When growing asparagus ferns as houseplants, it’s vital to protect them from temperature extremes.
Plant the separated tubers of your plumosa fern in a suitable pot and water thoroughly. Place the asparagus fern pot on the pebbles, ensuring that the container doesn’t sit in water. Older plants can develop thorns that lurk under the dense foliage. We provide informative articles about gardening, lawn care and landscaping that you can come back to again and again when you have questions or want to learn more! Avoid Sprengeri, as it is very invasive.Plant lovers seem to get these two plants mixed up. The plant highlighted here is the Meyeri.The other type, the Sprengeri, has thinner stems that do not stand up on their own.
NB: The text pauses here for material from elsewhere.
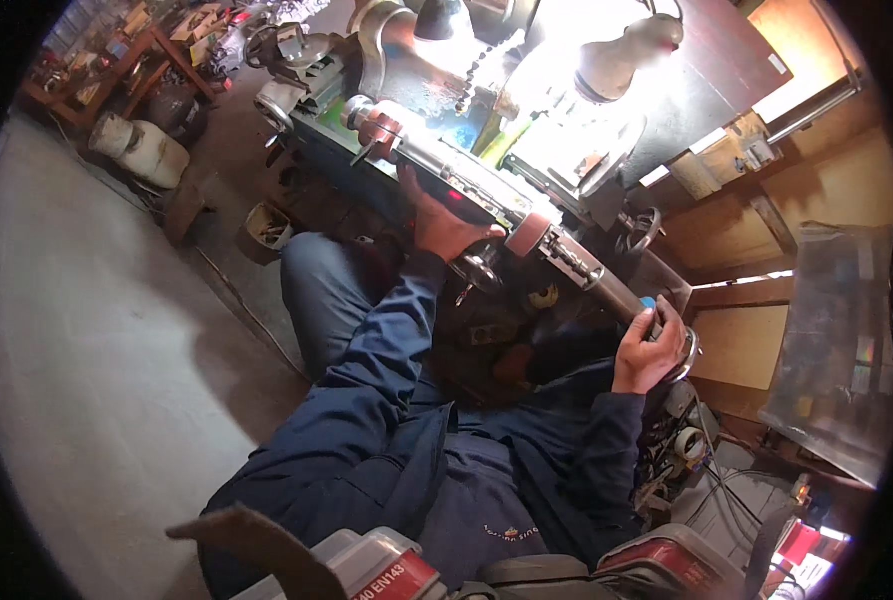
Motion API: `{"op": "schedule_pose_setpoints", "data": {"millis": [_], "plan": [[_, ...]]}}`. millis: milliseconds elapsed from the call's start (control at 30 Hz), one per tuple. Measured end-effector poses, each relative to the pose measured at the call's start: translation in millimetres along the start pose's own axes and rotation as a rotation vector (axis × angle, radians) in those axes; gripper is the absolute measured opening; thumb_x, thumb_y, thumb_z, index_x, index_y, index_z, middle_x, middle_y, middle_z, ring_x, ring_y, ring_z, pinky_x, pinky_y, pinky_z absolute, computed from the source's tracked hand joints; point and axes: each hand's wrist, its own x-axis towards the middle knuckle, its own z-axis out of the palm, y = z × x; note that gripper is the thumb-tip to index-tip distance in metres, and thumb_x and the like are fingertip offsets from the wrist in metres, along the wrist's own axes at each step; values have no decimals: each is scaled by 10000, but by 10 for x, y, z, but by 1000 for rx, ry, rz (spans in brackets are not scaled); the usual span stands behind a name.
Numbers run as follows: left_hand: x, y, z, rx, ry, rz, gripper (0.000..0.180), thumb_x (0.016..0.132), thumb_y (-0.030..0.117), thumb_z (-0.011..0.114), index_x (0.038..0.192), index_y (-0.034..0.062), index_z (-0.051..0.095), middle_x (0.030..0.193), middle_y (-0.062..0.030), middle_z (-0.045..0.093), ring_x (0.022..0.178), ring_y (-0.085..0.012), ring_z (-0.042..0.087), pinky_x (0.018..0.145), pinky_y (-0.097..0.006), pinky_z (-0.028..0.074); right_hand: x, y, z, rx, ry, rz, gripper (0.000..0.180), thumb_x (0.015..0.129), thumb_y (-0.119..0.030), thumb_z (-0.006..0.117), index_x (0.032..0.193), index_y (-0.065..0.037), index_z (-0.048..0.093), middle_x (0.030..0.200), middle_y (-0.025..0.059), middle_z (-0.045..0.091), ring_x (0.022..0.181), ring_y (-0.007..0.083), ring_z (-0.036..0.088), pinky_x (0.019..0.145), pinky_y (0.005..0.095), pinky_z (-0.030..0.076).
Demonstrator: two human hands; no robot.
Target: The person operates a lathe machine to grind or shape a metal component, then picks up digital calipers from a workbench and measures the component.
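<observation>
A long metal shaft assembly [453, 160] with reddish-brown collars runs slantwise across the machine in front of me, from upper left to lower right. Under its middle, my left hand [444, 225] is against the near side, thumb stretched to the right and a finger reaching up left; the other fingertips are in shade. A small metal handwheel [478, 268] sits just below that thumb. My right hand [652, 345] is closed round the lower right end of the dark tube [614, 297], beside a blue piece [648, 302]. A chrome ring [690, 358] shows beside this hand.
Bright lamps [606, 72] glare over the machine bed. Other handwheels [642, 229] stand at its sides. A gas cylinder [138, 150] lies on the left floor near a bucket [264, 232]. Wooden panelling [836, 190] and a hanging plastic sheet [828, 345] border the right, above tangled cables [711, 450].
</observation>
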Motion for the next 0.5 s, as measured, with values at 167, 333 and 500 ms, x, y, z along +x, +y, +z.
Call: {"op": "schedule_pose_setpoints", "data": {"millis": [167, 333, 500], "plan": [[6, 81, -27, 168, -4, 50, 1546, 377, 496, 947, 1449, -50, -23, 1510, -299, 30, 1433, -415, 70, 1180, -472, 162, 162, 74, -21, -31, -55, 4, 209, 843, -86, 611, 1025, 9, 652, 1012, 164, 655, 933, 321, 633, 810, 391, 531], [67, 46, -11, 125, 89, 164, 1502, 377, 509, 933, 1461, -22, 40, 1503, -302, 64, 1423, -438, 86, 1158, -533, 190, 519, 192, 78, -8, -128, 110, 165, 822, -131, 652, 959, -53, 700, 940, 158, 684, 883, 332, 658, 787, 402, 515], [241, 68, -101, 182, 123, 255, 1481, 385, 515, 925, 1461, -6, 50, 1498, -303, 74, 1416, -443, 100, 1141, -564, 208, 757, 225, 183, 23, -185, 226, 170, 807, -177, 668, 923, -58, 706, 879, 165, 698, 830, 336, 674, 756, 398, 515]]}}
Here is how to propagate the asparagus plumosa fern by root division: Here is how to propagate asparagus ferns from seeds: Asparagus ferns are poisonous to cats and dogs. Can ringbark and kill soft-barked shrubs and trees, and invades areas where epiphytes are usually found, replacing already vulnerable species. Asparagus plumosa ferns are easy-to-grow houseplants. We hope you are enjoying Gardenerdy! Asparagus ferns have underground bulbs called tubers. In this following Gardenerdy article, we will take you through the varied factors required in growing this fern. Average household humidity is usually inadequate for the plants. oz. The leading cause of yellow asparagus fern foliage is too much sunlight. Delicate, needle-like leaflets and cascading branches make this ornamental fern-like plant ideal for hanging baskets. Also, too much direct light can dry out the soil too fast and stress the plant. But because its delicate and feathery foliage resembles the leaves of a fern, it has been named thus. The plant, however, is not a true fern, it is rather, a relative of the asparagus plant.